Everything in the listing below should be repeated exactly, apart from the pictures.

─── AVAILABLE DATA ───

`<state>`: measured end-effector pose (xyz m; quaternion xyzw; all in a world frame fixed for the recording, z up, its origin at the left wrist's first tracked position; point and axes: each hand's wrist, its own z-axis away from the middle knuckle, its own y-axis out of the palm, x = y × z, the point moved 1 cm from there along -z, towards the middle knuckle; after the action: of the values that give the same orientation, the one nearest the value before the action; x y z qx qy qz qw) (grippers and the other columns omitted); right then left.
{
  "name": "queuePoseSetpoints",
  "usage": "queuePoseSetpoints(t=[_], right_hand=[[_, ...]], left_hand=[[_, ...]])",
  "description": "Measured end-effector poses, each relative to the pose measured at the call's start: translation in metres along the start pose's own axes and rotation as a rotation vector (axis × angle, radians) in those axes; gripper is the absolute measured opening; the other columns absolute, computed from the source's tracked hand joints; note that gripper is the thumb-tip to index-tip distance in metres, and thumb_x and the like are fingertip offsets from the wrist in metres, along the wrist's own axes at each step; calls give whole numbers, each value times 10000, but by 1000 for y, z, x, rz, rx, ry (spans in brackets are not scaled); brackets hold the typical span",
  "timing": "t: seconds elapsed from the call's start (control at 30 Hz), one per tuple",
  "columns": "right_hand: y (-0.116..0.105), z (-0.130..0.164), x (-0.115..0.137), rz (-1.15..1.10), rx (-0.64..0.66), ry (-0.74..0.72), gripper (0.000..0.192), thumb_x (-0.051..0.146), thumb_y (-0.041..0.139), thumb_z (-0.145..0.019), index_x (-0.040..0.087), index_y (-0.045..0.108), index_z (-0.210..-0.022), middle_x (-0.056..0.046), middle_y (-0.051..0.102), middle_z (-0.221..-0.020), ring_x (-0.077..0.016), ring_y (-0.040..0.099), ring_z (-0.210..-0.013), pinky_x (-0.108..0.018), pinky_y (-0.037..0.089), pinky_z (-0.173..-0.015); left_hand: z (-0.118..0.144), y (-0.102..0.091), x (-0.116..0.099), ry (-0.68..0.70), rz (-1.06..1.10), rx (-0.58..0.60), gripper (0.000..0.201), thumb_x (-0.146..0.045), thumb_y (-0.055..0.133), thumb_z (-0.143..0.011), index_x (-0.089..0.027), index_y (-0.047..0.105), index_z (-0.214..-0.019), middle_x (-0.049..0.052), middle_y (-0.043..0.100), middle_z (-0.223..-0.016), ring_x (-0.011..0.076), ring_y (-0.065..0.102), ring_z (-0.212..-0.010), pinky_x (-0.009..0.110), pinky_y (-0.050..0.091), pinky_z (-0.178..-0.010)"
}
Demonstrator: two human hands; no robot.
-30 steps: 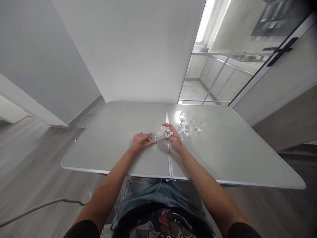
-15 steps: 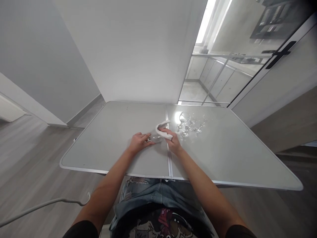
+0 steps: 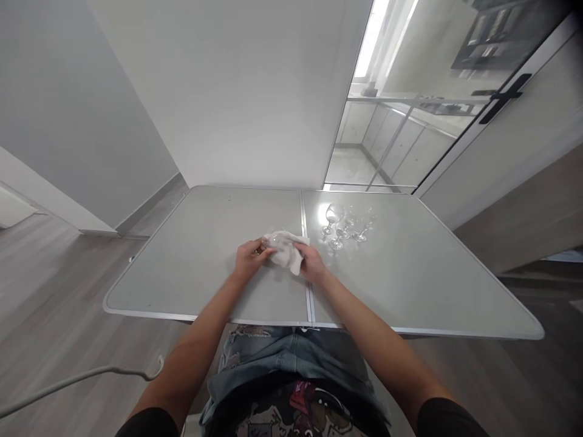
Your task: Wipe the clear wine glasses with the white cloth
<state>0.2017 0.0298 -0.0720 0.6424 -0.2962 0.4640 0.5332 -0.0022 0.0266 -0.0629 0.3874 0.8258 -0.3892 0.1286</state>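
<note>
Just left of the metal seam strip (image 3: pixel 305 243) that splits the pale grey folding surface (image 3: pixel 204 255) into two halves, both hands meet over one item: a clear stemmed wine glass (image 3: pixel 268 243), mostly wrapped in a crumpled white cloth (image 3: pixel 286 254). Left hand (image 3: pixel 248 260) is closed round the glass at its left end; only a bit of clear glass shows by the fingertips, so whether that's stem or bowl can't be told. Right hand (image 3: pixel 312 264) sits just right of the seam, fingers pinched shut on the cloth and pressing it vs. the glass. Glass appears to lie on its side, long axis approx. left-right, running from left hand toward right; it looks held slightly above the surface or just resting on it, can't tell which. So the glass lies to the right of the left hand's palm and to the left of the right hand, w/ left hand nearer to it and doing the gripping, right hand working the cloth. Beyond the seam, up and right of it, a small cluster of clear stemmed glasses (image 3: pixel 344 224) stands upright, catching bright glare; apart from both hands, nearer the right one. Exact count is hard to tell in the glare, 3–4 approx. Near edge of the surface meets the person's denim clothing (image 3: pixel 291 358).
</note>
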Motion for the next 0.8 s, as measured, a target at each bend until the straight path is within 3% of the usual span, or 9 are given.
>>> queuePoseSetpoints(t=[0.1,0.2,0.33,0.43,0.53,0.63,0.7,0.8], right_hand=[[8,8,-7,198,73,-58,388,481,592,-907,190,676,-1149,-56,715,-912,-216,666,-849,-366,549,-832],[14,14,-5,460,164,-225,459,460,472,-986,234,552,-1378,-79,691,-1144,-234,635,-1096,-421,475,-1030],[16,15,4,805,229,-483,628,376,427,-999,240,251,-1586,-99,331,-1604,-261,270,-1505,-489,220,-1237],[15,13,8,1039,306,-608,663,268,427,-965,211,231,-1596,-84,181,-1667,-276,126,-1549,-506,143,-1260],[14,12,10,1221,363,-668,661,185,479,-898,242,365,-1547,-85,392,-1575,-293,292,-1481,-550,85,-1256],[13,10,11,1290,358,-663,538,175,555,-848,277,586,-1376,-83,639,-1276,-306,478,-1303,-586,97,-1237],[10,7,13,1225,306,-643,425,206,592,-839,279,670,-1251,-82,674,-1145,-317,507,-1236,-590,170,-1210],[3,0,14,928,183,-516,329,325,598,-866,246,699,-1169,-85,671,-1139,-300,550,-1156,-515,358,-1108]], left_hand=[[-1,2,-1,-108,15,-22,457,-611,632,-858,-180,690,-721,-29,557,-524,87,474,-482,219,391,-516],[-2,5,0,-142,4,-30,440,-610,635,-856,-180,713,-803,-24,594,-538,94,499,-478,224,400,-522],[-1,9,4,-153,-60,-40,397,-580,647,-859,-194,723,-907,-11,648,-582,115,544,-499,235,398,-541],[2,11,10,-126,-140,-45,276,-467,640,-888,-205,723,-900,-3,663,-592,124,547,-500,242,356,-532],[5,14,15,-38,-281,-13,210,-329,625,-872,-192,685,-726,27,647,-559,146,529,-484,270,295,-513],[7,16,15,125,-386,55,303,-304,636,-840,-188,582,-566,56,607,-504,161,491,-444,303,265,-506],[8,16,13,242,-385,127,330,-344,644,-859,-188,574,-577,60,619,-525,161,502,-451,311,296,-523],[9,13,6,376,-325,218,293,-432,650,-896,-185,652,-738,49,669,-606,155,573,-519,303,360,-582]])
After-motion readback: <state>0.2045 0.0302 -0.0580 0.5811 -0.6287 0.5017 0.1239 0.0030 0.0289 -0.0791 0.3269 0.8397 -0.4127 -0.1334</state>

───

- _ANSWER TO THE PROBLEM_:
`<state>`: measured end-effector pose (xyz m; quaternion xyzw; all in a world frame fixed for the recording, z up, its origin at the left wrist's first tracked position; point and axes: each hand's wrist, its own z-axis away from the middle knuckle, its own y-axis out of the palm, x = y × z, the point moved 1 cm from there along -z, towards the middle knuckle; after the action: of the values that give the same orientation, the one nearest the value before the action; x y z qx qy qz qw) (grippers and the other columns omitted); right then left.
{
  "name": "queuePoseSetpoints",
  "usage": "queuePoseSetpoints(t=[_], right_hand=[[_, ...]], left_hand=[[_, ...]])",
  "description": "Measured end-effector poses, each relative to the pose measured at the call's start: translation in metres along the start pose's own axes and rotation as a rotation vector (axis × angle, radians) in those axes; gripper is the absolute measured opening; the other columns absolute, computed from the source's tracked hand joints; note that gripper is the thumb-tip to index-tip distance in metres, and thumb_x and the like are fingertip offsets from the wrist in metres, along the wrist's own axes at each step; calls give whole numbers, each value times 10000, but by 1000 for y, z, x, rz, rx, ry (spans in brackets are not scaled); brackets hold the typical span",
  "timing": "t: seconds elapsed from the call's start (control at 30 Hz), one per tuple",
  "columns": "right_hand: y (-0.116..0.105), z (-0.130..0.164), x (-0.115..0.137), rz (-1.15..1.10), rx (-0.64..0.66), ry (-0.74..0.72), gripper (0.000..0.192), thumb_x (-0.051..0.146), thumb_y (-0.041..0.139), thumb_z (-0.145..0.019), index_x (-0.040..0.087), index_y (-0.045..0.108), index_z (-0.210..-0.022), middle_x (-0.056..0.046), middle_y (-0.051..0.102), middle_z (-0.221..-0.020), ring_x (-0.077..0.016), ring_y (-0.040..0.099), ring_z (-0.210..-0.013), pinky_x (-0.108..0.018), pinky_y (-0.037..0.089), pinky_z (-0.173..-0.015); left_hand: z (-0.118..0.144), y (-0.102..0.091), x (-0.116..0.099), ry (-0.68..0.70), rz (-1.06..1.10), rx (-0.58..0.60), gripper (0.000..0.201), thumb_x (-0.146..0.045), thumb_y (-0.055..0.133), thumb_z (-0.143..0.011), index_x (-0.089..0.027), index_y (-0.047..0.105), index_z (-0.214..-0.019), middle_x (-0.049..0.052), middle_y (-0.043..0.100), middle_z (-0.223..-0.016), ring_x (-0.011..0.076), ring_y (-0.065..0.102), ring_z (-0.212..-0.010), pinky_x (-0.009..0.110), pinky_y (-0.050..0.091), pinky_z (-0.178..-0.010)"
}
Demonstrator: two human hands; no robot.
-30 steps: 
-15 steps: 
+0 steps: 
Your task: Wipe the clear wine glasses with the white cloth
<state>0.2017 0.0298 -0.0720 0.6424 -0.2962 0.4640 0.5332 -0.0022 0.0266 -0.0629 0.3874 0.8258 -0.3892 0.1286</state>
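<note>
Just left of the metal seam strip (image 3: pixel 305 243) that splits the pale grey folding surface (image 3: pixel 204 255) into two halves, both hands meet over one item: a clear stemmed wine glass (image 3: pixel 268 243), mostly wrapped in a crumpled white cloth (image 3: pixel 286 254). Left hand (image 3: pixel 248 260) is closed round the glass at its left end; only a bit of clear glass shows by the fingertips, so whether that's stem or bowl can't be told. Right hand (image 3: pixel 312 264) sits just right of the seam, fingers pinched shut on the cloth and pressing it vs. the glass. Glass appears to lie on its side, long axis approx. left-right, running from left hand toward right; it looks held slightly above the surface or just resting on it, can't tell which. So the glass lies to the right of the left hand's palm and to the left of the right hand, w/ left hand nearer to it and doing the gripping, right hand working the cloth. Beyond the seam, up and right of it, a small cluster of clear stemmed glasses (image 3: pixel 344 224) stands upright, catching bright glare; apart from both hands, nearer the right one. Exact count is hard to tell in the glare, 3–4 approx. Near edge of the surface meets the person's denim clothing (image 3: pixel 291 358).
</note>
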Motion for the next 0.8 s, as measured, a target at each bend until the straight path is within 3% of the usual span, or 9 are given.
>>> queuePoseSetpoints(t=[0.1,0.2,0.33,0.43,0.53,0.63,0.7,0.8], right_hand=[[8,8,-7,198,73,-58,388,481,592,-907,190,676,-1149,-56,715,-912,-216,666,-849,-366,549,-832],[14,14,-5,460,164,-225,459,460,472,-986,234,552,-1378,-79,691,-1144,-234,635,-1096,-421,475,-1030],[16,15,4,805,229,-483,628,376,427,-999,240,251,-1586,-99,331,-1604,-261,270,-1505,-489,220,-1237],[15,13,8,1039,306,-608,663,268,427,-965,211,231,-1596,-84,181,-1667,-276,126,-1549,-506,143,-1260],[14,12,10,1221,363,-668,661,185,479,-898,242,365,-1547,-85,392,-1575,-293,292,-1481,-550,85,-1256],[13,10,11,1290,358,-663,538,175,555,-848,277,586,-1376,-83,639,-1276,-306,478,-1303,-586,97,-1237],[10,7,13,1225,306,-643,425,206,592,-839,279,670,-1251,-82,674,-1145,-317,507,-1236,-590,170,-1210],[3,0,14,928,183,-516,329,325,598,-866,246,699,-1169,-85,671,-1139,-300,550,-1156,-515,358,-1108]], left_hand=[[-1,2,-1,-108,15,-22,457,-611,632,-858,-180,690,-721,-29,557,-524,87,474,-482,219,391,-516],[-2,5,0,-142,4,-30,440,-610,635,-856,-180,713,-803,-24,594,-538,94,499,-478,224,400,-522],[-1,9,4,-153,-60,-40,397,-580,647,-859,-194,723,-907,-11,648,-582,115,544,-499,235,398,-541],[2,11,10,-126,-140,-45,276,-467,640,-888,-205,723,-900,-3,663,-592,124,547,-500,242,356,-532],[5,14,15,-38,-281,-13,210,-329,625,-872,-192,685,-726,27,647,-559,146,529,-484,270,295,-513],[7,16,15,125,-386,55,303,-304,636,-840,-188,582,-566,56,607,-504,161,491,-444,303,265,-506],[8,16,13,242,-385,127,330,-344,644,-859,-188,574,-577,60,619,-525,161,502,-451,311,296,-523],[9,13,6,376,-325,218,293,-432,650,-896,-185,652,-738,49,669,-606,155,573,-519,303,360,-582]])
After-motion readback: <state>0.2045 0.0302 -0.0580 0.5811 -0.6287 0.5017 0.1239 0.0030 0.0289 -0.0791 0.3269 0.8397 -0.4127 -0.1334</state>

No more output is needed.